6.  “The main take home message of this talk, is that fasting is a challenge to your brain. And your brain responds to the challenge of not having food by activating adaptive stress response pathways that help your brain cope with stress, and resist disease.”


Who is Dr. Mark Mattson?

  • Dr. Mark P. Mattson is a Professor of Neuroscience at Johns Hopkins University.  He is also the former Chief of the Laboratory of Neurosciences at the National Institute on Aging Intramural Research Program of the National Institute on Aging
  • In one of Rhonda Patrick’s episodes she states: “Dr. Mark Mattson is one of the most cited neuroscientists in the world, with more than 180,000 citations of his work noted in the scientific literature.”

The Brain on Fasting

  • Look at this chart:  As you can see, Neurons are generated from stem cells.



  • Neurons  grow out the axons and dendrites and form connections with each other (synapses). Synapses communicate with each other .
  • Fasting increases  Brain Derived Neurotrophic Factor BDNF . Brain-derived neurotrophic factor is a secretory growth factor that supports the survival of existing neurons and promotes synaptogenesis and differentiation of new neurons (Park and Poo, 2013).



  • BDNF is a growth factor that strengthens Synapses, and the growth of neurons. (10:50 min another chart showing specifically this).
  • BDNF helps improve your brain and prevent Alzheimer’s .
  • Fasting presents a challenge to the brain (chart showing this and BDNF at 9:55 min), and the brain responds by activating adaptive stress pathways that help the brain cope with stress and resistance.



  • Fasting Increases mitochondria in nerve cells (the same as exercising increases mirochondria in the muscle.

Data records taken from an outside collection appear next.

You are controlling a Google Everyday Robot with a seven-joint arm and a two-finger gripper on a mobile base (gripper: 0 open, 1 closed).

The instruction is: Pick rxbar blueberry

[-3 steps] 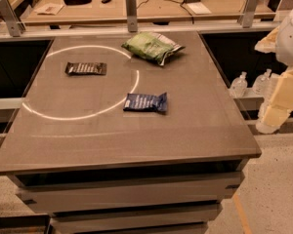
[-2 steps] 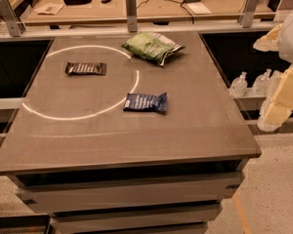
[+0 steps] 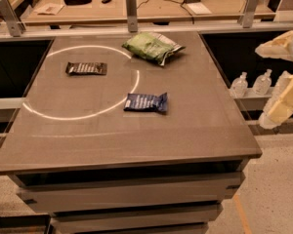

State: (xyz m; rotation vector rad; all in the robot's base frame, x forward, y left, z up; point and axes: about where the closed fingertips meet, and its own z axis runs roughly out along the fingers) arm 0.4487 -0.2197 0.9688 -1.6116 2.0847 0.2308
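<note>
A white ring is drawn on the left half of the grey table; everything here is placed by that ring. The rxbar blueberry, a small flat dark-blue wrapper with pale lettering, lies flat at the ring's lower right; its left crimped end sits on or just at the white line, and the rest of it lies outside the ring, towards the middle of the table. Nothing touches or covers it.

A dark brown bar lies flat inside the ring, in its upper part, and is clear of the line. A green crinkled bag rests just outside the ring's upper right, its near corner close to the line; it is well apart from the blue wrapper.

The gripper is far to the right of the ring, past the table's right edge and above no part of the tabletop; it is partly cut off by the frame. Its two cream fingers seem to be spread wide, one reaching left at the level of the ring's top, the other slanting down towards the level of the ring's bottom; the gap between them holds nothing, and they touch none of the three packets. Seen through that gap, a few small clear bottles stand on a low ledge beside the table. A wooden bench with cables and small items runs beyond the far side of the ring.
</note>
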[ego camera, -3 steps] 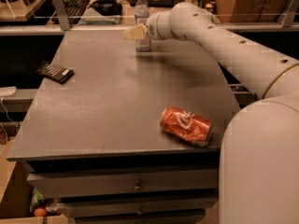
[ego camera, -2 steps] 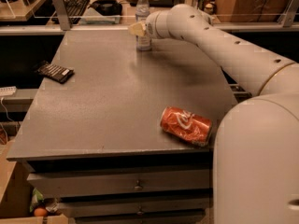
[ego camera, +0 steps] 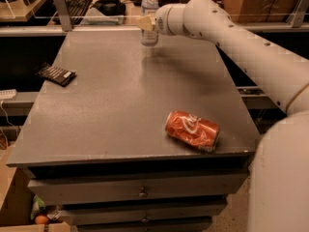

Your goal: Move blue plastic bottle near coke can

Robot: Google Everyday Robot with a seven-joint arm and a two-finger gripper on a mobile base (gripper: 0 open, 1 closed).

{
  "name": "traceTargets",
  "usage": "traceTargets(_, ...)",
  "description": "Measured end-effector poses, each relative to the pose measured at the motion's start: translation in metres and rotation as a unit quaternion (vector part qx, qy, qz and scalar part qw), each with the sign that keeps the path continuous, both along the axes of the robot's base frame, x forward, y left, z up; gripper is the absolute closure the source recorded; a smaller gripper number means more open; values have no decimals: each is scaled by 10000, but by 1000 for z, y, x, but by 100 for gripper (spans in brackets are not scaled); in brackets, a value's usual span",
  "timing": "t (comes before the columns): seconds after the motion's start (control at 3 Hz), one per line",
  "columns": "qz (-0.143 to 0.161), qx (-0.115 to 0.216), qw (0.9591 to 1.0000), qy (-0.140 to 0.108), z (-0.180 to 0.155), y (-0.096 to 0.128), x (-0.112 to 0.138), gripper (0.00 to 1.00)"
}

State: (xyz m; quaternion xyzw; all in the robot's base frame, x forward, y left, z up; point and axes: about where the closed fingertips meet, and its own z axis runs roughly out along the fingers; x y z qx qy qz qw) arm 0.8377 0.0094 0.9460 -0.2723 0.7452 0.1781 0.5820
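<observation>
The blue plastic bottle [ego camera: 149, 34], clear with a white cap and pale label, stands upright at the far middle of the grey table [ego camera: 111, 110]. My gripper [ego camera: 147, 23] is at the bottle's mid-height, coming in from the right, and is shut on it. The bottle's base seems slightly above the tabletop, with a faint shadow beneath it. The coke can [ego camera: 192, 130], dented and red-orange, lies on its side near the table's front right edge, far from the bottle.
A dark flat packet [ego camera: 56, 74] lies at the table's left edge. Behind the table are a keyboard [ego camera: 77, 5] and dark items on a shelf. My white arm [ego camera: 251, 57] spans the right side. Drawers [ego camera: 140, 192] are below the tabletop.
The gripper and the bottle have risen slightly and shifted a little right at the far edge. The can and packet have not moved.
</observation>
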Motion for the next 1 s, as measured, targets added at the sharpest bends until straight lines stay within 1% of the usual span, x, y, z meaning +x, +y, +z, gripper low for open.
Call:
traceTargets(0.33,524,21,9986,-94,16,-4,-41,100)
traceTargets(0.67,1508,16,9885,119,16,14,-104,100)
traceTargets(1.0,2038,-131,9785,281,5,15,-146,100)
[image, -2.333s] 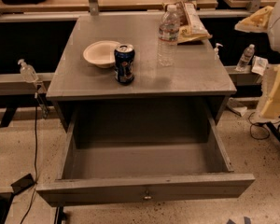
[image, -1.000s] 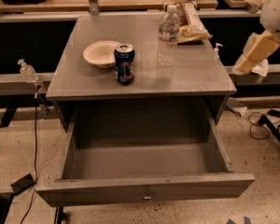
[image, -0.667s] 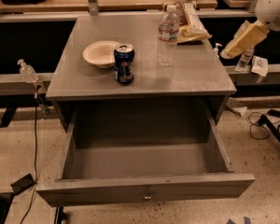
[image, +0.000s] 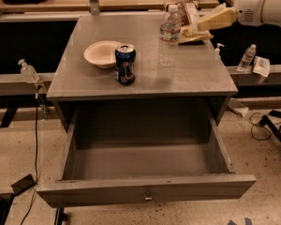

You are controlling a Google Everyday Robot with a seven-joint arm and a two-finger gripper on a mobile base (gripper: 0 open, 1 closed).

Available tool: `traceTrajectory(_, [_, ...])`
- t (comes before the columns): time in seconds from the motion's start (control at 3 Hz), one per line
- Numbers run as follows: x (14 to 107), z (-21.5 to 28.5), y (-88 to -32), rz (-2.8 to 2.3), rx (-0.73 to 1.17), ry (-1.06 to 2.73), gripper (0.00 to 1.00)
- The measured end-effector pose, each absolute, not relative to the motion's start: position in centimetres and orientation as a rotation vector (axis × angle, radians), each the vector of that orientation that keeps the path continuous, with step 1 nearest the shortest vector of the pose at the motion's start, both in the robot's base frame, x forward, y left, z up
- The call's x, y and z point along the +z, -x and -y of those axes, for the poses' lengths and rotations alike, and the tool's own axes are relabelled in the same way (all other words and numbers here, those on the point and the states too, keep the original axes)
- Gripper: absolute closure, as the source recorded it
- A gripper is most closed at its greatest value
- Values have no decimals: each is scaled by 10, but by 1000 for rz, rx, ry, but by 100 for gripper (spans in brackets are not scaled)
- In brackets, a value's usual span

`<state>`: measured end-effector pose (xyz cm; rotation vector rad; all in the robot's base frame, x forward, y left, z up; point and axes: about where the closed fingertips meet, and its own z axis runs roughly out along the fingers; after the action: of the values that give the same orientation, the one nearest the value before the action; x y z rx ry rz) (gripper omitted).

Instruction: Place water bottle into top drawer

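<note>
The water bottle [image: 169,36], clear ribbed plastic with a white cap, stands upright at the back right of the grey cabinet top [image: 187,76]. My gripper [image: 210,21] reaches in from the top right on a white arm, hanging over the back right of the cabinet top. It is just right of the bottle's upper part and apart from it. The top drawer [image: 145,191] is pulled fully out below the cabinet top. It is empty, and the keyhole shows on its front.
A blue soda can [image: 125,63] and a pale bowl [image: 99,54] stand left of the bottle. A snack bag [image: 191,18] lies behind the bottle, under the gripper. A pump bottle [image: 28,71] is at the left rail and a small bottle [image: 247,57] at the right rail. Cables lie on the floor.
My arm has swung from the right of the cabinet up and leftward, bringing the gripper over the cabinet top close to the water bottle. The bottle, can, bowl and drawer have not moved.
</note>
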<state>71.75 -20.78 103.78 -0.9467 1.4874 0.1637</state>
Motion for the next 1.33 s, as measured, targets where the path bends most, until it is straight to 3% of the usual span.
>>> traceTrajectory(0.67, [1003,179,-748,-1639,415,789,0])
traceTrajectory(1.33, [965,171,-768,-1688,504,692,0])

By increasing mitochondria in neurons,  Intermittent Fasting will enhance the ability of nerve cells to repair DNA.
  • An interesting Fact: Romans utilized a ketone diet for people with “demons “ (epileptic seizures ) 11:40 has a slide showing this and Ketogenic diets (due to their fast mimicking nature) are being used even today to treat epilepsy.




Additional Effects of Fasting

  • Brain: Intermittent fasting (IF) improved cognitive function, increased neurotrophic factors, and increased stress resistance as well as reducing inflammation.
  • Blood: IF decreased insulin IGF-Leptin as well as increased ketones.
  • Liver: IF increased insulin sensitivity, ketone body production
  • Intestines: IF reduced energy intake, inflammation and cell proliferation.
  • Heart: IF reduced resting heart rate, reduced blood pressure and increased stress resistance.
  • Fat cells: IF increased lipolysisis,  the metabolic process through which triacylglycerols (TAGs) break down via hydrolysis into their constituent molecules. Reducing  Glycerol and free fatty acids and leptin and reduced inflammation.
  • Muscle:  IF increased insulin sensitivity, Increased efficiency, Reduced inflammation


“How Brain and Body adapt to intermittent Bioenergetic challenge”:



  • Dr. Mark Mattson discusses Ketones, signaling functions, increased stress resistance and enhancing growth and plasticity of Cells during the recover / feeding phase .
  • Dr. Mattson points out that Brain Derived Neurotrophic Factor (BDNF) stimulates an increase in the number of mitochondria in individual nerve cells.
  • Mice with Alzheimer’s disease (Amyloid Plaque and Tangles as well as Synaptic Dysfunction) have benefited by alternate day fasting and their learning and memory is preserved.
  • Alzheimer’s patients have less ability than normal people to use glucose for fuel in the brain.
  • Ketones can nourish the brain in Alzheimer’s patients. Also ketones are a clean source of fuel and the brain likes them.
  • Anxiety in mice has been shown to decrease with intermittent fasting (it appears to work in a similar way as diazepam)
  • This chart is a very good chart that  shows the mechanisms of action in a clear simplified way. Such a relief to my non – scientific brain lol .(41:28) This chart shows the metabolic switching that occurs during the fasting and recovery phase. What is interesting to me is it clearly shows the recovery phase (eating, sleeping) is important as well!
  • This chart also shows the long term adaptations that occur from Intermittent fasting.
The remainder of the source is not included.